I think the obvious answer would be to open up some charts and find out for yourself!

I would *guess* that the European currency pairs would be most active around that time as that correlates with their morning.


----------



## CanOz (20 January 2015)

VSntchr said:


> I think the obvious answer would be to open up some charts and find out for yourself!
> 
> I would *guess* that the European currency pairs would be most active around that time as that correlates with their morning.




I agree, so use currency futures and then plot the volume in a panel...the highest volume times are usually 1500 to 1900 Shanghai time...I think that's 1800 to 2200 Sydney time. It's get really active again at the US open, but that's getting late...


----------



## ajcode (20 January 2015)

Hi Waterbottle,

Two things that you need to look out for when trading forex are when the markets open in different countries and news.

So, for looking at when markets open try:

https://www.forex4noobs.com/forex-tools/forex-clock/

For news try either (making sure you have your web page times setup correctly):

http://www.forexfactory.com/calendar.php

or

http://www.dailyfx.com/calendar

Probably only need to look at the really important news indicated in Red.

I think both European and London markets are open during your trading time, so maybe try EURUSD or GBPUSD. JPY pairs for greater volatility and spread 

Edit:
That market hours link seems to me going a bit funny on my computer, so might need to instead try https://www.forex4noobs.com/wp-content/incs/iframes/forex-clock-own.php

Cheers,

Andrew.


----------



## ajcode (20 January 2015)

Pivot Points are another thing you might want to consider.
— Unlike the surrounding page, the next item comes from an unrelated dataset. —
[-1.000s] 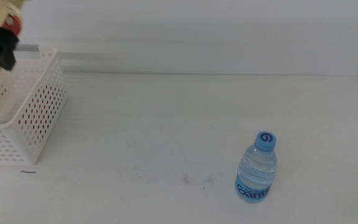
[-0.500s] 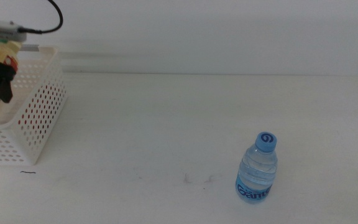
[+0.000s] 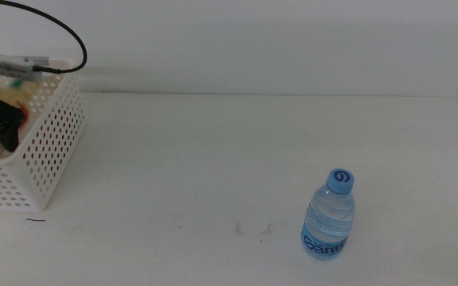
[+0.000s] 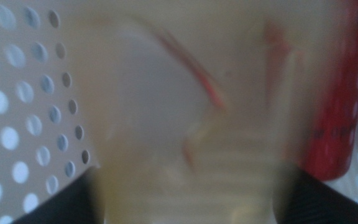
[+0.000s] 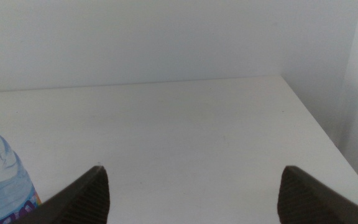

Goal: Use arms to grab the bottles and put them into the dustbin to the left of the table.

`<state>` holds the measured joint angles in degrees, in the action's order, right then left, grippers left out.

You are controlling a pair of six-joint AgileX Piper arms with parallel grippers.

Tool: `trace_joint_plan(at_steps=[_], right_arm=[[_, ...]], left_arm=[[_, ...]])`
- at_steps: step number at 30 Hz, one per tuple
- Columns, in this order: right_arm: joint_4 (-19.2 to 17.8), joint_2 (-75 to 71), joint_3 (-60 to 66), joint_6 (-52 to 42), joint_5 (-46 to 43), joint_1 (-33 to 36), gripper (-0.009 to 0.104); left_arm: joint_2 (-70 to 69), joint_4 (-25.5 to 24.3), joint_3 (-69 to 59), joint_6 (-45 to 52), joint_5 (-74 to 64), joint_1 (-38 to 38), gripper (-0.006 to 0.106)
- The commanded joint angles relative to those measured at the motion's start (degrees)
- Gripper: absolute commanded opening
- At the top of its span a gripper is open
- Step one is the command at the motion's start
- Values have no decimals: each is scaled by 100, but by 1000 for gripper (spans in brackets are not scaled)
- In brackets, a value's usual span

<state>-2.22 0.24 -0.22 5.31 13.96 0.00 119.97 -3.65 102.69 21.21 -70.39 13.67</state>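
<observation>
Yellow bottle point(image 4: 185, 112) is down inside the basket point(image 3: 50, 151) at the table's point(image 3: 213, 159) 9 o'clock edge, clamped between the left gripper's point(image 4: 185, 199) jaws, one on each side. Wrist view is blurred; red can point(image 4: 340, 106) sits just beside the bottle in the basket. Water bottle point(image 3: 329, 214) stands upright at about 4 o'clock on the table, well apart from the basket. Right gripper point(image 5: 191, 186) has jaws spread wide, holding nothing, near the water bottle.
</observation>
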Motion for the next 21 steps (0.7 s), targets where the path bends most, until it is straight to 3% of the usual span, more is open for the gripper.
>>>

A good site for pivots is 

http://www.actionforex.com/

Just select Markets/Pivot Points and it will show you the pivot points that I think are based off the new york close. The main pivot point "PP" is often useful to know as it is usually a good support/resistance point for day trading.

Cheers,

Andrew.


----------



## waterbottle (20 January 2015)

Thank-you for all the responses and suggestions. Unfortunately, I do not have access to futures data to allow me to investigate volume. If anyone has access to free historical (1-min), futures data then let me know.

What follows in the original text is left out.